EXERCISE DETAILS
Begin at the line below that has "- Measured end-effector" and stop after the line that has "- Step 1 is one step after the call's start". Please restate only those lines, word for word.

┌──

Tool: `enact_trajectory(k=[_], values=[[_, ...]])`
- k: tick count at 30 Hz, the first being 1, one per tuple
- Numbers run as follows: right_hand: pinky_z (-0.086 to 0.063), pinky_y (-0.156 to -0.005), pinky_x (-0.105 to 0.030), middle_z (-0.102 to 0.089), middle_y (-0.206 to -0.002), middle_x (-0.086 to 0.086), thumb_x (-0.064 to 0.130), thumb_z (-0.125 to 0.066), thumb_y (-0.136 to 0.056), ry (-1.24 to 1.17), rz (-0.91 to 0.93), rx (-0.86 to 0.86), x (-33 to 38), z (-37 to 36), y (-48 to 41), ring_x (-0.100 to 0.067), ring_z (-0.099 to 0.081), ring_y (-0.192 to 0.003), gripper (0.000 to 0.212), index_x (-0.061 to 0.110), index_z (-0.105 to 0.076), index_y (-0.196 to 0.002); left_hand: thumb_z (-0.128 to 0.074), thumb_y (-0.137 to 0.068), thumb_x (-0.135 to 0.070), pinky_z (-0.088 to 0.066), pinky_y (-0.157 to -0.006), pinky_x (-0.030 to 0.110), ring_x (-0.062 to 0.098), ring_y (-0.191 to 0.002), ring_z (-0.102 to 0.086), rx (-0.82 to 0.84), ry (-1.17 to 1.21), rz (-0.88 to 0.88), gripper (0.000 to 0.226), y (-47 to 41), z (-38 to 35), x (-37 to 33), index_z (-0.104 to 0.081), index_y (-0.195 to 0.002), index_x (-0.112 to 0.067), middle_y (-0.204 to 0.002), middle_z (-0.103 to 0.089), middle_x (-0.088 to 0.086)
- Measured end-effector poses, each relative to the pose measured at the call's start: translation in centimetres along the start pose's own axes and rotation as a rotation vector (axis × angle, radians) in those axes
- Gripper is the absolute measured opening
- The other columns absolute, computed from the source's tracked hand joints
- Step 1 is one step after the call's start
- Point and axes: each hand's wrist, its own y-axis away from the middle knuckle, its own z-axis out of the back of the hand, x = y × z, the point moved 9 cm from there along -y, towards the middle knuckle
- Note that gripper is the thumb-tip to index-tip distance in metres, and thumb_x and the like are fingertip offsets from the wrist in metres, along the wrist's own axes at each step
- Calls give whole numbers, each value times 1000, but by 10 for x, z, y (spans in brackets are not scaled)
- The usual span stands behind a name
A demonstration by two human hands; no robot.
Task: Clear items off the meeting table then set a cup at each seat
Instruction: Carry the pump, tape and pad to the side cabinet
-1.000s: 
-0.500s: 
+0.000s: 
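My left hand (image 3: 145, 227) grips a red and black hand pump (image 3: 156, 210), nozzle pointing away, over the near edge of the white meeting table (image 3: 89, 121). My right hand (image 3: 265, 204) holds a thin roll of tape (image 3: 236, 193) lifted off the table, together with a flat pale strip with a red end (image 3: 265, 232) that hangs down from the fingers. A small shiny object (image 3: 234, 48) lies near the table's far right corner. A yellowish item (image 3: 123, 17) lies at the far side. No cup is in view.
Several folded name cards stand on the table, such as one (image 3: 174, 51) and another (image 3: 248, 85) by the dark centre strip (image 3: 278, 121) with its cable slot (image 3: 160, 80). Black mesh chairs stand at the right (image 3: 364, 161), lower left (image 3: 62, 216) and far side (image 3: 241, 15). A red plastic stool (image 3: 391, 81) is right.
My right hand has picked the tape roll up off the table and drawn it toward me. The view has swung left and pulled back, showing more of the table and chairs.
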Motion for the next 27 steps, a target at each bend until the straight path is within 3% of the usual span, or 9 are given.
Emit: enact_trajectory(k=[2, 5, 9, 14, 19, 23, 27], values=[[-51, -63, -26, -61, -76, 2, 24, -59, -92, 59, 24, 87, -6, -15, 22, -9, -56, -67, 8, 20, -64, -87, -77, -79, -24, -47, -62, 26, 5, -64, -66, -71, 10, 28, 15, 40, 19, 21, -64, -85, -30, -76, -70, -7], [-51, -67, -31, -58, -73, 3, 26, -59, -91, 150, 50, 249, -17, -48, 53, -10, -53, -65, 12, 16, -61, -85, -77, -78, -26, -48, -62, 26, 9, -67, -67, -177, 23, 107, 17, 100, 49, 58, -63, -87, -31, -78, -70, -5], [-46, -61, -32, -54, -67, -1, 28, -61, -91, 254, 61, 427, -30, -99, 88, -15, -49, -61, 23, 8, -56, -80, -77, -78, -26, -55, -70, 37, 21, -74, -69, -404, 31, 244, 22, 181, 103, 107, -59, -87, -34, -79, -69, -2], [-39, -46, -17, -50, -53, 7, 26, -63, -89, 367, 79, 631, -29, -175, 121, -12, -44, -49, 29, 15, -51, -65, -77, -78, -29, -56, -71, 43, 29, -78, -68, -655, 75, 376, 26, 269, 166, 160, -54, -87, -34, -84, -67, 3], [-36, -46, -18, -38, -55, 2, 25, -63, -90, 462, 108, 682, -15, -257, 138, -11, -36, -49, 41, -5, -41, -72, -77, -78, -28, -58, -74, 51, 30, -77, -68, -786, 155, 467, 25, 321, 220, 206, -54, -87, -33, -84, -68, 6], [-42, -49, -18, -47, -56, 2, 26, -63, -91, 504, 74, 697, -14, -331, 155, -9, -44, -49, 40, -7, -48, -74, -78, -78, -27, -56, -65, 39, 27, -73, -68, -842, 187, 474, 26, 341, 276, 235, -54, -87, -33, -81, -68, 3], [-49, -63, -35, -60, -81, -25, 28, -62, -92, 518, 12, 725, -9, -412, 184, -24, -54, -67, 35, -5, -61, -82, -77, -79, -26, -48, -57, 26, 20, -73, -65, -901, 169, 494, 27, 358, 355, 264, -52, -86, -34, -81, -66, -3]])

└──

RESPONSE TO THE EXERCISE
- Measured end-effector poses, each relative to the pose measured at the call's start: translation in centimetres along the start pose's own axes and rotation as a rotation vector (axis × angle, radians) in those axes
- Gripper is the absolute measured opening
- The other columns absolute, computed from the source's tracked hand joints
- Step 1 is one step after the call's start

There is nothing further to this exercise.